Empowering people to live bravely and authentically

Shame, Guilt, and Confronting “Isms”

Shame, Guilt, and Confronting “Isms”

To be in community, we don’t get to say or do anything we want without attending to the consequences of how it affects others.  When I say or do something hurtful to someone else, it can evoke feelings of shame and/or guilt.  Shame and guilt are two of the most basic and distressing emotions we can experience.  Brene Brown defines shame as the intensely painful emotion we experience when we believe we are flawed or defective and therefore unworthy of love and belonging.  In contrast, she differentiates guilt as an adaptive social emotion that focuses on behavior and how our behavior affects others or falls short of living up to our values.  Her short differentiation of the two goes like this:  when I feel shame, I feel like I am a mistake; when I feel guilt, I feel like I made a mistake.  (see for example this brief clip of Brene Brown on 60 minutes from YouTube: https://www.youtube.com/watch?v=RSrXxqKfYwI) 

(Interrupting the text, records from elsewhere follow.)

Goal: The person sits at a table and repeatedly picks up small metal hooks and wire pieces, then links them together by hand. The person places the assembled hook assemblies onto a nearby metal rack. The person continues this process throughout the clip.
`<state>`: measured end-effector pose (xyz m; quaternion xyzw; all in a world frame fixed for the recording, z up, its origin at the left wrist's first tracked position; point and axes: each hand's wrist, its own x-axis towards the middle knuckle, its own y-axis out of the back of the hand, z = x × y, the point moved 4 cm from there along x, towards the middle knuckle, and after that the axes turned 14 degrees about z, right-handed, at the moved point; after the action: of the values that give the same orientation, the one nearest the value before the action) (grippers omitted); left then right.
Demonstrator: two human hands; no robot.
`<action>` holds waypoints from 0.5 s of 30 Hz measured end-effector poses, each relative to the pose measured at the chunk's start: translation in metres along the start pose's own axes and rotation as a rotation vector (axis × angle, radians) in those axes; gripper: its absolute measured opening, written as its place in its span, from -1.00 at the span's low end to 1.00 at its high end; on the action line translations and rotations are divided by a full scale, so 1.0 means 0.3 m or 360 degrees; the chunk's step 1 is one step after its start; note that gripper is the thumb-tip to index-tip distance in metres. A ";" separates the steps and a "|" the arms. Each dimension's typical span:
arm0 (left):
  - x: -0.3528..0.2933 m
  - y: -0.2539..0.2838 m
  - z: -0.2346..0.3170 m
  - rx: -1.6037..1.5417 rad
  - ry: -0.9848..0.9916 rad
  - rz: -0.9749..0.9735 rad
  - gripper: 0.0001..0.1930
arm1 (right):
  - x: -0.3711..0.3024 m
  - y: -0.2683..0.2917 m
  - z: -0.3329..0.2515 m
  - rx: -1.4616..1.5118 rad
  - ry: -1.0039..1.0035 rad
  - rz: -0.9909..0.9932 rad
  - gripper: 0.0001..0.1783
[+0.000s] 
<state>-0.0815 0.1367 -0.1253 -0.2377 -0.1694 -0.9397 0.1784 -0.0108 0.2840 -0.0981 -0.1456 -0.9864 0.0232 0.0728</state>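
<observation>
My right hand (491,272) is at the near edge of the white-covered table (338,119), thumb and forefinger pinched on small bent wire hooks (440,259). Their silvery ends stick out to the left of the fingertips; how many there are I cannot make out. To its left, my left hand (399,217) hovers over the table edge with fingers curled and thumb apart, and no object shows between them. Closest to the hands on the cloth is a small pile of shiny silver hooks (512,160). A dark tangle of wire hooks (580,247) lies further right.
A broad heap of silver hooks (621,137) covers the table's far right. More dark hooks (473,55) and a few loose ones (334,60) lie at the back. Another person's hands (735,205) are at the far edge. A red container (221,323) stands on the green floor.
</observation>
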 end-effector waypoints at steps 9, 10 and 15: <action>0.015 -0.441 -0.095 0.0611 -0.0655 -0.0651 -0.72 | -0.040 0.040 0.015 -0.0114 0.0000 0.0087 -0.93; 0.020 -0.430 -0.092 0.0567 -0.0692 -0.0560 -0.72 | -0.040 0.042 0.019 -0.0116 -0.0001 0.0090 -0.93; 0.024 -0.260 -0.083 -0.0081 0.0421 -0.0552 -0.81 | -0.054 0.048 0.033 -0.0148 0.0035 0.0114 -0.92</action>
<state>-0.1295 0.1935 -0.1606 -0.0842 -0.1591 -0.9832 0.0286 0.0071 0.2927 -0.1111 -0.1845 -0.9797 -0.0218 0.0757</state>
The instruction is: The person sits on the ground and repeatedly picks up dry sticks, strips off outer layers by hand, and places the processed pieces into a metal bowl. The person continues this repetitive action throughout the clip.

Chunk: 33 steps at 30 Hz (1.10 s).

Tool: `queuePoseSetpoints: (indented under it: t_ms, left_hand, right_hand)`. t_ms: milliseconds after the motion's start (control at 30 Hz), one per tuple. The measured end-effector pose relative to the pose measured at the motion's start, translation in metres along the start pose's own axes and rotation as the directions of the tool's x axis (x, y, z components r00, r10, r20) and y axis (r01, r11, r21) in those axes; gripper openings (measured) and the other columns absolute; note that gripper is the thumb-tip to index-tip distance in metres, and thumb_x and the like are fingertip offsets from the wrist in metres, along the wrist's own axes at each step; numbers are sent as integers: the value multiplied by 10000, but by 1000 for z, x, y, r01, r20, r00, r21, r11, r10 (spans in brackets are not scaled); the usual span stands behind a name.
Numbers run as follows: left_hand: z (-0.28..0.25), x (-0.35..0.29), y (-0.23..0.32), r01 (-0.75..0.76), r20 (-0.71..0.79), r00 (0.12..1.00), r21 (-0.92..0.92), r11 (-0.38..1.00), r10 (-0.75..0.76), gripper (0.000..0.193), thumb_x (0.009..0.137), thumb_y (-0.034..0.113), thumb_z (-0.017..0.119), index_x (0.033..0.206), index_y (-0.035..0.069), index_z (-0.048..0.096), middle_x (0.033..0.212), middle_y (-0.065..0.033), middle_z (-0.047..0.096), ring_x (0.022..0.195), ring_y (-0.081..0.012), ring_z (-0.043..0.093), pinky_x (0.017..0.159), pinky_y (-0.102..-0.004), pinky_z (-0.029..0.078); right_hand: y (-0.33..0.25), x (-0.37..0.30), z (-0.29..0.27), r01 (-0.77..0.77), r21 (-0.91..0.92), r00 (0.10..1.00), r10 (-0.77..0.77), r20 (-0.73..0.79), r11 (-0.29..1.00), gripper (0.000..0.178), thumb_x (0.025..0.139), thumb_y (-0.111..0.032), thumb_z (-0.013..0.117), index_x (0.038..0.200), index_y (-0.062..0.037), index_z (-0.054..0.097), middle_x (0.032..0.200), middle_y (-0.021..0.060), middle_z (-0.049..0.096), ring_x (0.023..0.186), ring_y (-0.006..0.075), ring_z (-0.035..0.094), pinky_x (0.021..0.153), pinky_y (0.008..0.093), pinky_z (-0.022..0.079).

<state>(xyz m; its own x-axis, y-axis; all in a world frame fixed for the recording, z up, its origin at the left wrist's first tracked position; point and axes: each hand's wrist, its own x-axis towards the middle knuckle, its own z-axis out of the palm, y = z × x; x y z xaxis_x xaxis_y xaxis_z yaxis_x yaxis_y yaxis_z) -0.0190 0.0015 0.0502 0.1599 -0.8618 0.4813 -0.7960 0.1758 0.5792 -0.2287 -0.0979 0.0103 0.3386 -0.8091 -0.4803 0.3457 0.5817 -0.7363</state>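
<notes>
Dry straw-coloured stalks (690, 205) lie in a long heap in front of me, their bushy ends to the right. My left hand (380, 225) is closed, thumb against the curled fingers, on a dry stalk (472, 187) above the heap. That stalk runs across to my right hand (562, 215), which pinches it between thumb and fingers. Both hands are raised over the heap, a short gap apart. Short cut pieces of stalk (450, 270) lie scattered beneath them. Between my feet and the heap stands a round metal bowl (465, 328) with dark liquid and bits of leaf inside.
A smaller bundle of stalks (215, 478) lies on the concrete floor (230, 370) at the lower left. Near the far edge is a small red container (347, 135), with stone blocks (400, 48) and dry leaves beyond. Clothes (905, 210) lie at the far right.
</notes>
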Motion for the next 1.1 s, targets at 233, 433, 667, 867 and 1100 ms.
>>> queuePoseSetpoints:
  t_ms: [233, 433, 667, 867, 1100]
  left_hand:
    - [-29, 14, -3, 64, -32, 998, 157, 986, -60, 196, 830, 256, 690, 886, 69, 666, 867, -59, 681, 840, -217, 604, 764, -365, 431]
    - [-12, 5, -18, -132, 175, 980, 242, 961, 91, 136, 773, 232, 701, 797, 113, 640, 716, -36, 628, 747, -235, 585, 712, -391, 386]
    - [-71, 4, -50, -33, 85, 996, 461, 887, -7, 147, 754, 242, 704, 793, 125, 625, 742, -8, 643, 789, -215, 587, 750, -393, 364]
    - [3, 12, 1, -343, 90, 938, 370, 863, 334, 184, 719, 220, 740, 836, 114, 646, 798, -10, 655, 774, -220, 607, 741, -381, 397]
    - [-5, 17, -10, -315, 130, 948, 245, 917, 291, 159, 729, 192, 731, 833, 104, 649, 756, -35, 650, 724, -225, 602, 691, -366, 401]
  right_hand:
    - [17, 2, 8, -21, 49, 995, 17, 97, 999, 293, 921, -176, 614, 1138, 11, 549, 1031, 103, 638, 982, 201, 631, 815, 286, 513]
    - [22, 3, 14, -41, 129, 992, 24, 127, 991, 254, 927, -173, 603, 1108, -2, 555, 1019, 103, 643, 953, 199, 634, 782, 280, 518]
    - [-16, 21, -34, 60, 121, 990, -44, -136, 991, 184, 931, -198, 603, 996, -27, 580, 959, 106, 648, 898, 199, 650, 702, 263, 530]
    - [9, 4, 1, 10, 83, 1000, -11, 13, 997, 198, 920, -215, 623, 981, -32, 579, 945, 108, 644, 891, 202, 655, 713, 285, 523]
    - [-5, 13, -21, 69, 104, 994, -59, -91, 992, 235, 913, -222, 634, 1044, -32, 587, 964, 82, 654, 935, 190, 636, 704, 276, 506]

In my life, in many of my clients’ lives, and in the relevant research, we don’t grow so much when we are stuck in shame – we deny, we get defensive and attack back, and thrash around to avoid feeling like I am defective and unworthy of love and belonging.  But in contrast, when we can move to a place of guilt – that we made a mistake – that can lead to growth and change.  Part of this has to do with how we language it to ourselves and with each other:  do we focus more on statements of being or statements of doing?  Do I call myself stupid for getting a low grade on a test or do I say that I didn’t learn or understand some of the material as well as I thought I should and I need to look at getting help or studying differently or…?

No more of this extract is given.